Melike ve kardeşi Elifsu'nun durumu iyiydi ve Melike bu sene sınav senemiz olduğu için çalışmaya başlamıştı.
Ben hala neden çalışmıyordum bilmiyordum.
Abim aynı şekilde işine devam ediyordu. Babam ve ümit amca neredeyse her gün dışardalardı. Annem ve Zehra abla bebeklere patik örüyorlardı. Komşulara gidiyorlardı.
Biz ise sürekli Dila, ben , yağız ve Merih takılıyorduk. Arada Berk' te geliyordu.
Ama Melike yokken fazla gelmiyordu.
Zehra ablanin doğumuna daha vardı. Ama az kalmıştı ben aşırı heyecanlıydım.
Etrafa bakındım ardından salondan çıkıp bahçeye gittim.
Bahçeye çıktığım an gözüme ilk çarpan şey Yağız'ın çimlerin üstünde oturup yeri eşelemesiydi.
Yavaş adımlarla yanına gidip onun gibi yere oturdum.
"Günaydın" dedim yüzüne bakarak
Yerden kafasını kaldırdı ve geldiğimi yeni fark etmiş gibi şaşırdı ardından "sana da günaydın Efsa" dedi
"Bugün çok değişik değil mi Yağız?" Diye sordum
"Bugün o kadar değişik o kadar huzursuz hissediyorum ki Efsa sanki birşey olacakmış gibi" dedi endişeliydi
"Aynısını hissediyorum sanki çok...çok kötü birşey olacakmış gibi" dedim
Bir süre orda oturduktan sonra bahçeye birinin girme sesi geldi kafamı kaldırıp baktığımda elinde poşetlerle Ümit amca gelmişti.

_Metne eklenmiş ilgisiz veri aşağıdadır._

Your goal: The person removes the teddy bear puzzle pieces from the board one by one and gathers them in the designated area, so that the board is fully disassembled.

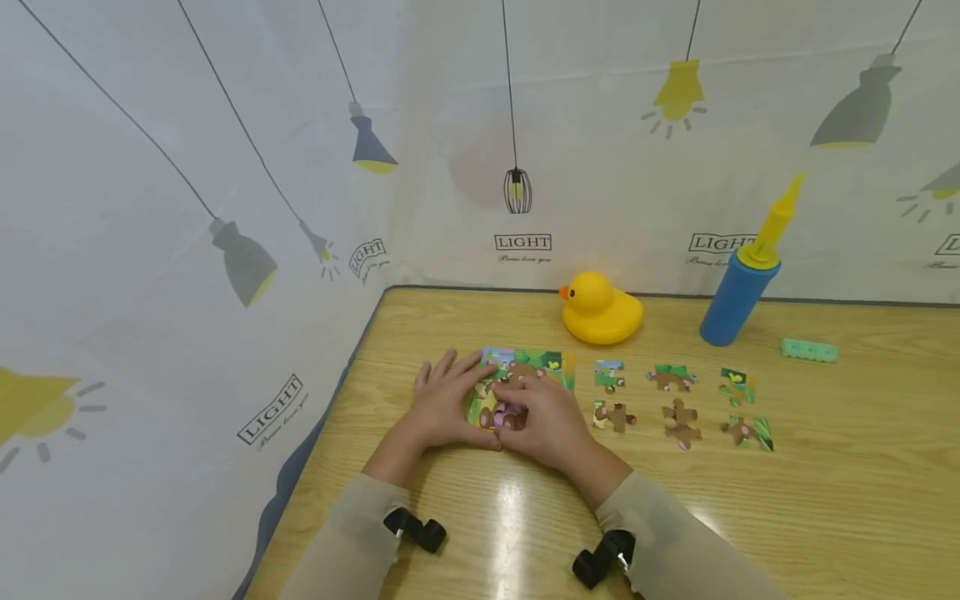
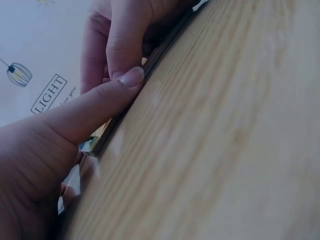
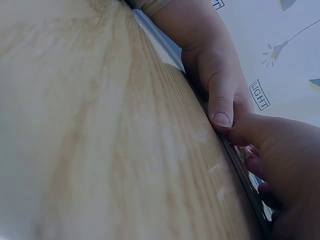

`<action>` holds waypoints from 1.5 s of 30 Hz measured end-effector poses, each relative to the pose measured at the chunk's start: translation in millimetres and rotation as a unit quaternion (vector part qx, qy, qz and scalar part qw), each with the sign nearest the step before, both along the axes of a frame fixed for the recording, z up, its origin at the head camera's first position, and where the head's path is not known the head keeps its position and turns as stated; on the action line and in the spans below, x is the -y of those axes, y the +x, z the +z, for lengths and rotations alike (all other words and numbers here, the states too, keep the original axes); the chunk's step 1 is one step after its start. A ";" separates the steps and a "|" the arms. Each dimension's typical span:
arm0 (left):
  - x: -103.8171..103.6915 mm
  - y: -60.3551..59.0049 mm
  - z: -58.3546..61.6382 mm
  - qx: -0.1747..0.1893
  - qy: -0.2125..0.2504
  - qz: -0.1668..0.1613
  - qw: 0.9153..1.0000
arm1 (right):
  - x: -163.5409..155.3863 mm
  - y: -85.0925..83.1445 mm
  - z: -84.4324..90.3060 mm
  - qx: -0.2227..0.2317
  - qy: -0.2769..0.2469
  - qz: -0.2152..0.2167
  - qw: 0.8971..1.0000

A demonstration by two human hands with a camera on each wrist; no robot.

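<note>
The puzzle board [image 1: 525,375] lies flat on the wooden surface [image 1: 825,500], just in front of the yellow duck [image 1: 600,308]. The left hand [image 1: 442,408] rests on it with fingers spread; the right hand [image 1: 543,417] presses its near edge, thumbs touching. Six loose pieces [image 1: 678,400] lie to the right.

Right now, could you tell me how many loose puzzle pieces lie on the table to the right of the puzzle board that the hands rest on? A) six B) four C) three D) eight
A: six loose pieces lie in two rows of three on the table, right of the puzzle board, on which the left hand and right hand rest.
</note>
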State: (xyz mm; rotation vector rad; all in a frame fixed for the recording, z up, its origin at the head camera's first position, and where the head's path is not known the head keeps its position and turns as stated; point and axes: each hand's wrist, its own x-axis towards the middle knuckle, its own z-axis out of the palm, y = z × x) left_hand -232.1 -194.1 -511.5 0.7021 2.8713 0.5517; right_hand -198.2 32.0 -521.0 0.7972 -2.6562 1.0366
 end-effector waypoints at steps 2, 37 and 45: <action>0.6 0.0 -0.1 0.000 -0.003 0.001 1.000 | 0.2 0.8 0.6 -0.007 -0.003 0.001 1.000; -2.7 4.1 1.2 -0.009 -0.014 -0.001 1.000 | -70.1 59.4 -3.9 -0.102 -0.071 0.018 0.992; -3.5 4.6 0.1 -0.006 -0.006 0.004 1.000 | -106.5 75.3 -3.6 -0.097 -0.055 -0.002 0.994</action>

Hızla ayağa kalkıp elindeki poşetleri aldık yağız ile beraber.
"Günaydın güzel kızım" dedi Ümit amca
Göz altları hafiften şiş gibiydi.
"Günaydın Ümit amca, nasılsın halsiz duruyorsun" dedim merakla
"Yok be kızım yaşlandık olsun o kadar" dedi ve kolunu omzuma atarak eve girdik.

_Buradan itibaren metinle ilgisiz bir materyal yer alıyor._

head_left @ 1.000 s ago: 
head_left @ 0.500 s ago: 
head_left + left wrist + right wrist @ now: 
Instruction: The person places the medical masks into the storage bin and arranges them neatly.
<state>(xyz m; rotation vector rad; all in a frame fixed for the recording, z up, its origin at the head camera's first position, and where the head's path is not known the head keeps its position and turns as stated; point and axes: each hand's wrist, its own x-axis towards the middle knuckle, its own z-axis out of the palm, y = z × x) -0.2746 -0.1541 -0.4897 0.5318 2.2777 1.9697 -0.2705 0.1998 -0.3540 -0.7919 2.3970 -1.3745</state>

Eve girince yağız benim elimdeki poşetleride alarak içeriye geçti.
Bizde Ümit amca ile koltuğa oturduk. Kolu hala omzumdaydı
Kafamı göğsüne yasladım ve Ümit amca ile televizyondaki programı izledik.
(...)
Kahvaltımızı yapmıştık. Annem ve Zehra abla yine bir komşuya gitmişlerdi.
Babam ve Ümit amca ise bugün Ümit amcanın iş yerine gitmişlerdi.

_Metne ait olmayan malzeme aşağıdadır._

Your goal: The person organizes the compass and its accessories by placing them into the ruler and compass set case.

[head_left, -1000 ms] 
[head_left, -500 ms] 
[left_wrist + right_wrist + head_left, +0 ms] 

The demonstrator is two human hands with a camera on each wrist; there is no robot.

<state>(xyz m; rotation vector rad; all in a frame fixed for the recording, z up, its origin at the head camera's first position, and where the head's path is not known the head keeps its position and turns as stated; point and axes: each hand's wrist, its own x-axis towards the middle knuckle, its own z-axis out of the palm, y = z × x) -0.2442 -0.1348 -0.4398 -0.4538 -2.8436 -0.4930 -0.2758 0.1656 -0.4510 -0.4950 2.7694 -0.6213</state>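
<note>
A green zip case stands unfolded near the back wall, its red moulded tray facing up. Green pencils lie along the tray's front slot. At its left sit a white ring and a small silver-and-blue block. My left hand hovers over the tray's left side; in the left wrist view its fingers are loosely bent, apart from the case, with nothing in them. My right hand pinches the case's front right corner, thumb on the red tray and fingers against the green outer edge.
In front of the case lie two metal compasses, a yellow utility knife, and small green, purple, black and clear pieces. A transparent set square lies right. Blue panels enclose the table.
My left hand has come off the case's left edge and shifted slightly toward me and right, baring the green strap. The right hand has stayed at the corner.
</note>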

Yağız ve ben ise öyle boş boş oturuyorduk.
"Efsa nasıl soracağım hiç bilmiyorum ama sormazsam da rahat edemeyeceğim ben sana o kadar mektup yazdım ilk başlarda hep cevap verirdin sonra... sonra ne oldu neden cevap vermedin?" Dedi Yağız birden bire
O kadar şaşırmıştımki " Yağız ben sana mektup yazmaya devam ettim biz Bursa'ya taşındıktan sonra da mektup yazdım hatta bursadaki adresimizi de yazdım sana ama sen biz Bursa'ya taşındıktan sonra mektup yazmayı bıraktın." Dedim
"Nasıl yani ikimizde birbirimize mektup yazdık ama birbirimize ulaşmadı mı?" Dedi o kadar şaşırmıştık ki
Bilmiyorum dercesine dudak büzdüm."öyle olmuş heralde"
Bir süre daha sessiz durduktan sonra Yağız o kadar saçma bir soru sordu ki sinirlerim bozuldu
"Niye yanımda oturuyosun ki sevgilin falan merak ediyodur. Mesaj falan at" dedi
İlk baş anlam veremesem de sinirlenmiştim
"Bunu sana düşündüren ne?" Diye sertçe sordum"Güzelsin...bide kaç gündür telefonun hiç elinden düşmüyor" dedi
Güzel miydim gerçekten.
Şu an yumuşayamazdım. Sinir bozukluğu ile güldüm ve ayağa kalktım.
"İyi madem bende Sevgilim Selin, Melike,Dila ile konuşayım sende kendi sevgilin ile konuş" diyerek yanından ayrılıyordum ki kolumdan tuttu.
"İnan bana bu dünyada tek sevgili yapmayacak insan benim" dedi ve odayı terk etti
Şimdi bu mu bana trip atmıştı.
Odama girdim ve kitap okumaya başladım.
(...)
Kitap bittiğinde kafamı kaldırıp etrafa baktığımda heryerin karardığını gördüm.
Hızla aşağıya indim.
Tam koridordan geçerken Zehra ablayı elinde salata tabağı ile gördüm.
Hızla yanına ilerleyip elindeki tabağı alıp koluna girdim ve yavaş adımlarla salona ilerledim.
"Ne diye iş yapıyorsun be Zehra ablam yorulacaksın" dedim
Zehra abla yüzündeki gülümseme ile bana baktı "çok iyi niyetlisin Allah seni kötülüklerden korusun" dedi
Solana geçtiğimizde herkes aşağıdaydı.
Salatayı masaya bıraktığım an bir öksürme sesi geldi. Arkamı dönüp baktığımda Ümit amcanın öksürdüğünü gördüm herkes ona dönüştü çünkü normal öksürmüyordu kesik kesik zorlana zorlana öksürüyordu.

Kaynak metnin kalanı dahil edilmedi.